=== TRY IT ===
Return all the data verbatim but without images.

=== INFORMATION SHOWN ===
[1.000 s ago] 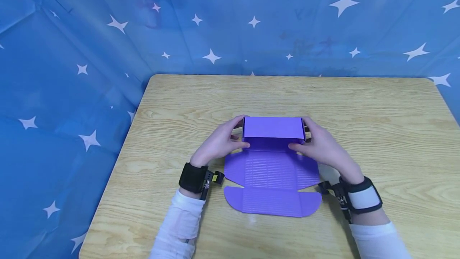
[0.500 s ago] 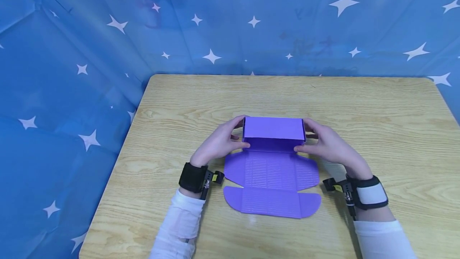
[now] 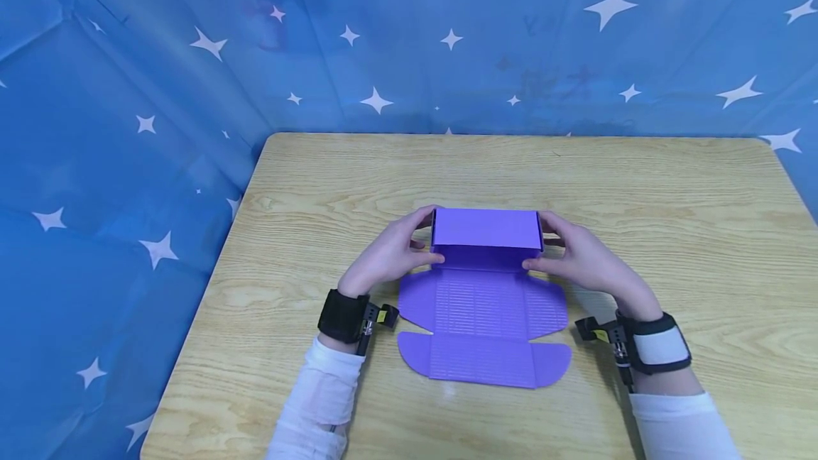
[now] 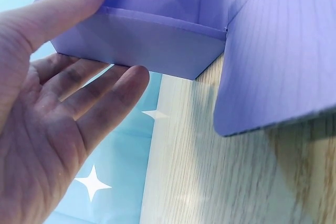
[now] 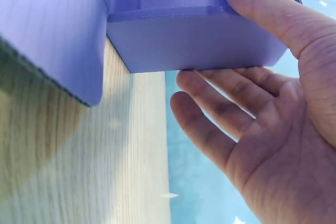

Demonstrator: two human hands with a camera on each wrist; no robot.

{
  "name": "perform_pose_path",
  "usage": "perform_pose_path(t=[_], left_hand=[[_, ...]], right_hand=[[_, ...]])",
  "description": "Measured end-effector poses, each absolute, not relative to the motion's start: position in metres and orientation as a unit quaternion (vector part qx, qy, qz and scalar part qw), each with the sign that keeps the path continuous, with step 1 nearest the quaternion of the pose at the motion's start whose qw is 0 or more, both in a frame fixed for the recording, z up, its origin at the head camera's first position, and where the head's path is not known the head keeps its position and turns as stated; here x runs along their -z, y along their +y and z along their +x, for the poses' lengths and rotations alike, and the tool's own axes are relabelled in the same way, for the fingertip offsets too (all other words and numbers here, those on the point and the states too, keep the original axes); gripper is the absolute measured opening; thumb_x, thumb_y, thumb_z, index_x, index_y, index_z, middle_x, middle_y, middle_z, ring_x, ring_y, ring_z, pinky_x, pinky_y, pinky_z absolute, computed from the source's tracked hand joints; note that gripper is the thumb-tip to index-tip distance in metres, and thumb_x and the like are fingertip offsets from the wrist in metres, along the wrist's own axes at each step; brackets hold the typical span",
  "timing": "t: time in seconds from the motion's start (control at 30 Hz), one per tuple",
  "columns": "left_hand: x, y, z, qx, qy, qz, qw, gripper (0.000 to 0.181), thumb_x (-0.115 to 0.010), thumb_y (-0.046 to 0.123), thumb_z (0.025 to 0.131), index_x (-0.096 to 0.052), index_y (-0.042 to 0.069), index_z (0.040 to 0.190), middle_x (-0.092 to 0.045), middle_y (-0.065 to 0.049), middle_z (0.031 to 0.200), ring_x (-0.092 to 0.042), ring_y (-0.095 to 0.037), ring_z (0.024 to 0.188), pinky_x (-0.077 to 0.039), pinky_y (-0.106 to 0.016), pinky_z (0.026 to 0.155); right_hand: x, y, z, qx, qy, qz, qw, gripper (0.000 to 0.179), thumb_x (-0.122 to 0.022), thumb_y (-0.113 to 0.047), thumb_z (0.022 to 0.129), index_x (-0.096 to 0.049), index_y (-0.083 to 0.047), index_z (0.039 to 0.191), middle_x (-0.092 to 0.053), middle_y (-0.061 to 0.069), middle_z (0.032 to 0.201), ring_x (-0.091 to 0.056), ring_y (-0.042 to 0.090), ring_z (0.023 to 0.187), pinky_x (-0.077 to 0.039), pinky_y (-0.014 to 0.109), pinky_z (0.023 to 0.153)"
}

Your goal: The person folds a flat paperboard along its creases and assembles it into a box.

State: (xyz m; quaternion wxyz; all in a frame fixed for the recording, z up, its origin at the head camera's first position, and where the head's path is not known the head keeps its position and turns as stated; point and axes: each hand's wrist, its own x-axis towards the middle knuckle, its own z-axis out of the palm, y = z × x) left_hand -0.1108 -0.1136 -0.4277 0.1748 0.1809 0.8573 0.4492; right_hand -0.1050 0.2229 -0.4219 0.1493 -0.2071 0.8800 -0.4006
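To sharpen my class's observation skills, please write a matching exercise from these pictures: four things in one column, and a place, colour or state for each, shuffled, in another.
Things
1. Left hand
2. Cardboard box
3. Table
4. Backdrop

Descriptions
A. Blue, star-patterned
B. Purple, open
C. At the left end of item 2
D. Pale brown, wood-grained

Right pairs: 1-C; 2-B; 3-D; 4-A

A star-printed blue cloth (image 3: 409, 62) hangs behind the wood-grained table (image 3: 664, 226).
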Motion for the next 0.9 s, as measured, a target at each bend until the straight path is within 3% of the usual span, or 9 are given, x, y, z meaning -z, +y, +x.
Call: perform_pose_path(t=[0.33, 0.53, 0.67, 0.77, 0.9], left_hand=[[0.428, -0.114, -0.111, -0.450, 0.857, 0.183, 0.174, 0.088, -0.083, 0.022, 0.092, -0.033, 0.012, 0.164, -0.048, -0.011, 0.164, -0.068, -0.038, 0.131, -0.060, -0.045, 0.106], [0.429, -0.113, -0.112, -0.456, 0.855, 0.183, 0.166, 0.085, -0.083, 0.020, 0.092, -0.037, 0.014, 0.163, -0.053, -0.010, 0.161, -0.068, -0.036, 0.131, -0.060, -0.045, 0.107], [0.428, -0.114, -0.112, -0.461, 0.854, 0.180, 0.159, 0.081, -0.083, 0.017, 0.092, -0.039, 0.015, 0.160, -0.058, -0.012, 0.154, -0.066, -0.034, 0.134, -0.060, -0.046, 0.107], [0.428, -0.115, -0.111, -0.463, 0.856, 0.163, 0.160, 0.082, -0.083, 0.017, 0.092, -0.039, 0.015, 0.160, -0.058, -0.013, 0.153, -0.064, -0.034, 0.137, -0.058, -0.047, 0.109], [0.430, -0.116, -0.109, -0.460, 0.863, 0.143, 0.155, 0.081, -0.083, 0.019, 0.092, -0.039, 0.016, 0.160, -0.057, -0.013, 0.155, -0.066, -0.036, 0.132, -0.059, -0.048, 0.108]], right_hand=[[0.423, 0.227, -0.102, 0.380, 0.891, -0.195, 0.155, 0.080, -0.084, -0.021, 0.091, -0.042, 0.000, 0.156, -0.056, 0.027, 0.152, -0.056, 0.053, 0.137, -0.049, 0.067, 0.112], [0.426, 0.238, -0.095, 0.349, 0.903, -0.184, 0.169, 0.075, -0.082, -0.024, 0.092, -0.047, 0.006, 0.151, -0.064, 0.029, 0.141, -0.062, 0.048, 0.128, -0.055, 0.063, 0.105], [0.427, 0.242, -0.091, 0.329, 0.913, -0.168, 0.176, 0.071, -0.080, -0.024, 0.094, -0.050, 0.011, 0.147, -0.072, 0.025, 0.124, -0.071, 0.037, 0.111, -0.062, 0.045, 0.092], [0.429, 0.244, -0.088, 0.320, 0.917, -0.160, 0.177, 0.063, -0.079, -0.023, 0.094, -0.057, 0.014, 0.139, -0.076, 0.017, 0.109, -0.073, 0.025, 0.097, -0.059, 0.028, 0.079], [0.431, 0.244, -0.083, 0.316, 0.917, -0.157, 0.183, 0.055, -0.079, -0.021, 0.093, -0.063, 0.014, 0.132, -0.076, 0.015, 0.100, -0.072, 0.018, 0.088, -0.055, 0.020, 0.071]])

=== ANSWER SPACE ===
[1.000 s ago] 
[0.500 s ago] 
[now] 
[now] 
[now] 

Demonstrator: two human hands with a camera on each wrist; no robot.

{
  "name": "perform_pose_path",
  "usage": "perform_pose_path(t=[_], left_hand=[[_, ...]], right_hand=[[_, ...]])",
  "description": "Measured end-effector poses, each absolute, not relative to the motion's start: position in metres and orientation as a unit quaternion (vector part qx, qy, qz and scalar part qw), each with the sign that keeps the path continuous, with step 1 nearest the quaternion of the pose at the motion's start whose qw is 0 or more, both in a frame fixed for the recording, z up, its origin at the head camera's first position, and where the head's path is not known the head keeps its position and turns as stated; here x runs along their -z, y along their +y and z along their +x, for the poses' lengths and rotations alike, and the tool's own axes are relabelled in the same way, for the fingertip offsets too (all other words and numbers here, those on the point and the states too, keep the original axes); gripper is the absolute measured opening; thumb_x, thumb_y, thumb_z, index_x, index_y, index_z, middle_x, middle_y, middle_z, ring_x, ring_y, ring_z, pinky_x, pinky_y, pinky_z absolute, computed from the source's tracked hand joints; note that gripper is the thumb-tip to index-tip distance in metres, and thumb_x and the like are fingertip offsets from the wrist in metres, along the wrist's own axes at each step; brackets hold the typical span",
  "timing": "t: time in seconds from the motion's start (control at 30 Hz), one per tuple",
  "columns": "left_hand: x, y, z, qx, qy, qz, qw, gripper (0.000 to 0.181), thumb_x (-0.115 to 0.010), thumb_y (-0.046 to 0.123), thumb_z (0.025 to 0.131), index_x (-0.096 to 0.052), index_y (-0.042 to 0.069), index_z (0.040 to 0.190), middle_x (-0.092 to 0.045), middle_y (-0.065 to 0.049), middle_z (0.031 to 0.200), ring_x (-0.092 to 0.042), ring_y (-0.095 to 0.037), ring_z (0.024 to 0.188), pinky_x (-0.077 to 0.039), pinky_y (-0.106 to 0.016), pinky_z (0.026 to 0.155); right_hand: x, y, z, qx, qy, qz, qw, gripper (0.000 to 0.179), thumb_x (-0.122 to 0.022), thumb_y (-0.113 to 0.047), thumb_z (0.022 to 0.129), index_x (-0.096 to 0.049), index_y (-0.083 to 0.047), index_z (0.039 to 0.191), middle_x (-0.092 to 0.053), middle_y (-0.061 to 0.069), middle_z (0.032 to 0.201), ring_x (-0.091 to 0.056), ring_y (-0.042 to 0.090), ring_z (0.023 to 0.187), pinky_x (-0.077 to 0.039), pinky_y (-0.014 to 0.109), pinky_z (0.023 to 0.153)"
}

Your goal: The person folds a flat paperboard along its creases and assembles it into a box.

State: (xyz m; quaternion wxyz; all in a frame fixed for the recording, z up, its origin at the head camera's first position, and where the head's path is not known the head keeps its position and turns as stated; point and axes: each hand's wrist, its own x-axis towards the middle knuckle, its own z-axis out of the palm, y = z × x) left_hand -0.1108 -0.1136 -0.4277 0.1748 0.1809 0.8573 0.4492; right_hand -0.1050 0.2229 -0.4219 0.1493 -0.2071 0.8800 -0.4006
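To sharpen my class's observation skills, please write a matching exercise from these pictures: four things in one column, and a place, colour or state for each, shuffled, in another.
Things
1. Left hand
2. Cardboard box
3. Table
4. Backdrop

Descriptions
A. Blue, star-patterned
B. Purple, open
C. At the left end of item 2
D. Pale brown, wood-grained

Right pairs: 1-C; 2-B; 3-D; 4-A

A star-printed blue cloth (image 3: 409, 62) hangs behind the wood-grained table (image 3: 664, 226).
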Motion for the next 0.9 s, as measured, a target at each bend until the straight path is within 3% of the usual span, or 9 are given, x, y, z meaning -z, +y, +x.
Call: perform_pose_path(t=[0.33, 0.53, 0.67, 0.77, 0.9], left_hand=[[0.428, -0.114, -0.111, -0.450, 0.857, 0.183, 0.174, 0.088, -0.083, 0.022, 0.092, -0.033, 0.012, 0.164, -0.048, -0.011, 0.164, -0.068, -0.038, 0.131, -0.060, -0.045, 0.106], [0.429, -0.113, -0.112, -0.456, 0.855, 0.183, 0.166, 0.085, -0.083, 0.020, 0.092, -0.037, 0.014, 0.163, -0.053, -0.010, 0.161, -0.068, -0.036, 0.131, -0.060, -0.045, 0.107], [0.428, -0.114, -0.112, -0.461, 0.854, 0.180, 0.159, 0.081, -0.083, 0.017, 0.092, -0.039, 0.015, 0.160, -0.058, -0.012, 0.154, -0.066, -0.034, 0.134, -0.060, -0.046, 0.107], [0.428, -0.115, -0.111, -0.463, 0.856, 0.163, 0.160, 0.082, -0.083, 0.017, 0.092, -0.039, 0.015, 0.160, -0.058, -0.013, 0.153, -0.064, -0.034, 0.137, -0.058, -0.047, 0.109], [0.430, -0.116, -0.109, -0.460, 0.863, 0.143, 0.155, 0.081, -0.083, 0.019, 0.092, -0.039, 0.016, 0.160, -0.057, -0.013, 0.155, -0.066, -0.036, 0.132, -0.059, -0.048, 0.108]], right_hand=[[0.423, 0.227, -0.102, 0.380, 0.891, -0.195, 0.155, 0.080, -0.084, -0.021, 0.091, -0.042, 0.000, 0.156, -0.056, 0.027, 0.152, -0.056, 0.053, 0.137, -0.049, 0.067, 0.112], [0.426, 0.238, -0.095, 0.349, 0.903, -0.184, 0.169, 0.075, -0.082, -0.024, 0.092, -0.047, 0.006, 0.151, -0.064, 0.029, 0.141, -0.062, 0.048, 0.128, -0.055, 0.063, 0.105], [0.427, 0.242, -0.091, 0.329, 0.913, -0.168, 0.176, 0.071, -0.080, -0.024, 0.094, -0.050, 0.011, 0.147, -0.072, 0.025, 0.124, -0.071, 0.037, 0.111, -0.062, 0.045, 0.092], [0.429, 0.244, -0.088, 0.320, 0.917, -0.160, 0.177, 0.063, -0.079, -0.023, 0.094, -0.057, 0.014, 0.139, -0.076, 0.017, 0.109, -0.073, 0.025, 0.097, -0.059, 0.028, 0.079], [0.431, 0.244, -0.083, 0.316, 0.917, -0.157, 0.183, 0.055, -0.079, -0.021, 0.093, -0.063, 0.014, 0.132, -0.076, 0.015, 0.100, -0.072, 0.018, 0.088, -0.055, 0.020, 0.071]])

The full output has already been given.